Мне повезло не только в том, что я провел свои первые годы в мире, который поддавался определению и измерению, который был со-масштабен восприятию ребенка, — точно так же мне повезло и с отчим домом, прискорбно заурядным произведением архитектуры, шесть комнат которого представляли собой нечто вроде анфилады, так что там и речи не было ни о каких зонах, отведенных для движения людей. Для меня дом, по сути, существовал в двух вариантах: квартира моей семьи внизу и ее практически точная копия наверху, где жили бабушка с дедушкой. Но общим у этих двух помещений был только план, поскольку первый этаж нес на себе отпечаток раннего увлечения моих родителей модернизмом. Они были гордыми обладателями набора мягкой мебели на хромированном каркасе производства фирмы Knoll, дивана-кровати и стульев из светлой древесины; наверху же царила тяжеловесная роскошь — бархатная обивка, темный лак и повсюду бесчисленные бабушкины безделушки. Я видел, что оба этажа были одинаковыми, и видел, как сильно они отличались.

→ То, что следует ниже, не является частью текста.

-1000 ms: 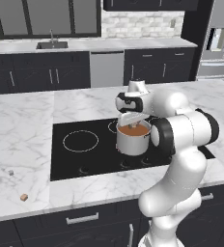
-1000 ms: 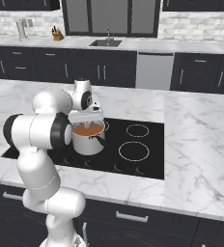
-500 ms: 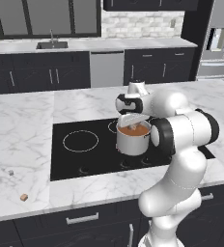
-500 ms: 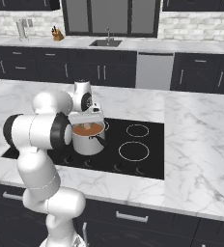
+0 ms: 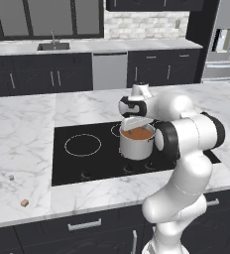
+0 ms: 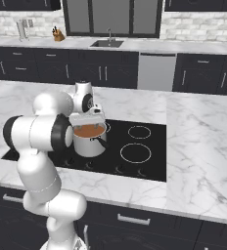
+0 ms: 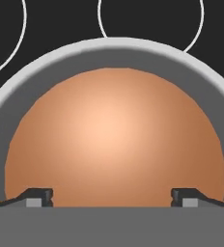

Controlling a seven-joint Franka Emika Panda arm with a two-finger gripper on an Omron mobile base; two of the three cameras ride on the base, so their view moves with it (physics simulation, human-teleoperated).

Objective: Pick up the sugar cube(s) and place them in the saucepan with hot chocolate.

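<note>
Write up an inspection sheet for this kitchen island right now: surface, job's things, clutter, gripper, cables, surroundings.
Surface: white marble island counter with a black glass cooktop set into it.
Job's things: shiny steel saucepan on the cooktop, holding reddish-brown hot chocolate; pale grey-white sugar cube and tan-brown sugar cube lie on the counter, far left of the cooktop, apart from each other.
Clutter: nothing seen.
Gripper: two-finger gripper poised over the saucepan, jaws wide apart, nothing between them.
Cables: nothing seen.
Surroundings: dark cabinets, back counter with sink, steel fridge.
</note>
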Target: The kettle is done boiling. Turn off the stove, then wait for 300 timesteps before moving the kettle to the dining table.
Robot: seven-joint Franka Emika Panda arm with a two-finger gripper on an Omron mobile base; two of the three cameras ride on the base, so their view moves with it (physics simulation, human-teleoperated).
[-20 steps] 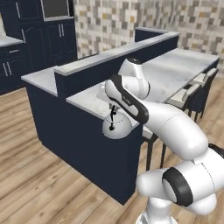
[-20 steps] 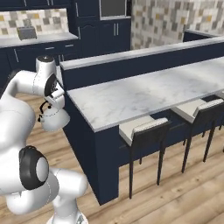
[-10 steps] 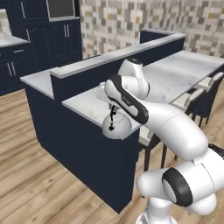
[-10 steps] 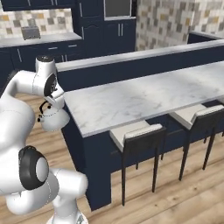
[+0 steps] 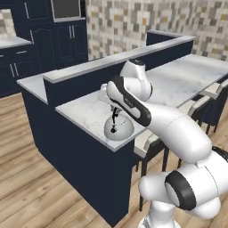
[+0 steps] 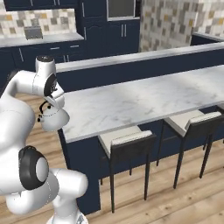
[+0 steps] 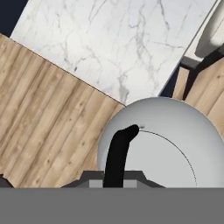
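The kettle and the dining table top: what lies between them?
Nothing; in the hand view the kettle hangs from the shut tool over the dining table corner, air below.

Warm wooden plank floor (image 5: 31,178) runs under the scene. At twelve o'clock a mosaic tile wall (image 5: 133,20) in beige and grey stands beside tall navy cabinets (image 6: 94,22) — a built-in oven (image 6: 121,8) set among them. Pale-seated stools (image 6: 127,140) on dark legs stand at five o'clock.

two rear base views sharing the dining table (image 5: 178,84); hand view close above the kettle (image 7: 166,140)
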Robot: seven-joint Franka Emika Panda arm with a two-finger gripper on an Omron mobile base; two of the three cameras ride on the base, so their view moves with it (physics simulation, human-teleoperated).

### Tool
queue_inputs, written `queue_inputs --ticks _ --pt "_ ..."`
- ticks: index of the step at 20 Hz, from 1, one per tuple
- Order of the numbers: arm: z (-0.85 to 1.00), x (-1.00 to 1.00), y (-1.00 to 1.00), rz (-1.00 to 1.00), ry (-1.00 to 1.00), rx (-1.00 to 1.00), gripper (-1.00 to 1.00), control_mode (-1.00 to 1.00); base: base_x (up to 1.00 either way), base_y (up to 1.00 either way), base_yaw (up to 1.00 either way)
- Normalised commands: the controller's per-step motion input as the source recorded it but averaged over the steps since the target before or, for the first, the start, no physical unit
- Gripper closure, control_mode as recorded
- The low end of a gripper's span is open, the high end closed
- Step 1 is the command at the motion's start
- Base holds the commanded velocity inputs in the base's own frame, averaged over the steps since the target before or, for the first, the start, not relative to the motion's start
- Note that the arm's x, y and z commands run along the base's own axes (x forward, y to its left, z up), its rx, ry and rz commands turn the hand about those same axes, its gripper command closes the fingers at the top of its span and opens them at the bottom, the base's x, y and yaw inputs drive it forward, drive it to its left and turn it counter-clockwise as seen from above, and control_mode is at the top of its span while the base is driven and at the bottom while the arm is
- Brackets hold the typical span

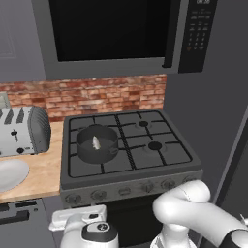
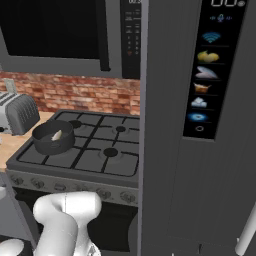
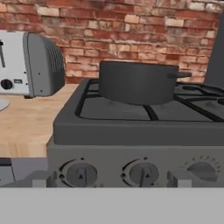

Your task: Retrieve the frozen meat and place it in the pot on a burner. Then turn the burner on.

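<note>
The frozen meat point(image 1: 96, 142) already lies inside the pot point(image 1: 97, 144), a pale sliver against the dark bottom, and the pot sits on the burner at the front-left corner of the cooktop point(image 1: 160, 167). So, as I judge it, the first half of the job is finished; what is left is to light that burner.

My claw point(image 3: 110, 179) hangs low in front of the stove, its tips spread wide and pinching nothing, level with the row of knobs along the front edge. Two knobs point(image 3: 79, 174) face me plainly, with a third off toward the right edge of the panel. I see no flame under the pot, though the pot's wall hides the burner cap, so I can't be fully sure. Which knob serves the front-left burner I cannot tell; the leftmost looks the likely one.
</note>
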Motion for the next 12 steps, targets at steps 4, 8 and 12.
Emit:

Хотя в свои шесть лет я не смог бы всего этого сформулировать, так или иначе это усваивалось, и я совершенно убежден, что каждый из нас видит, чувствует, формируется под влиянием своего раннего материального окружения примерно так же, как это случилось со мной. Из таких частностей мы конструируем нечто вроде обобщенной способности к чувственному восприятию.
Есть ли лучший способ начать размышлять об архитектуре и городах, чем провести детство в таком спокойном и заурядном окружении? Это была питательная среда, где все было понятно и соразмерно ребенку, но при этом она не была настолько комфортной, чтобы мне захотелось остаться там на всю жизнь. (Мы переехали, когда мне было восемь лет, и меня никогда не тянуло назад.) Разве я испытывал бы такую страсть к городам, если бы вырос в Нью-Йорке? Любил бы я архитектуру так же сильно, если бы Шартрский собор стоял на соседней улице? Стал бы я воспринимать великолепие как обыденность? Не замылился бы в итоге мой взгляд?
Привычка имеет пагубную власть; она способна делать прекрасное банальным. Она не ведет к презрению, но часто ведет к безразличию, что еще хуже. Спустя многие годы после того, как мы покинули Пассейик, я узнал, что в паре километров от своего дома день за днем наблюдал один из самых поразительных, если не сказать странных, городских пейзажей во всем мире: железнодорожные пути, проходившие посередине Мэйн-стрит в самом центре города. Это было ошарашивающее зрелище: не трамваи, а настоящие поезда, огромные, шумные, великолепные чудовища, проносившиеся по рельсам прямо перед витринами самых роскошных магазинов города. Но для меня это было рутиной, на которую я почти не обращал внимания и которая едва осталась в моей памяти. Ошарашивают меня только эти воспоминания.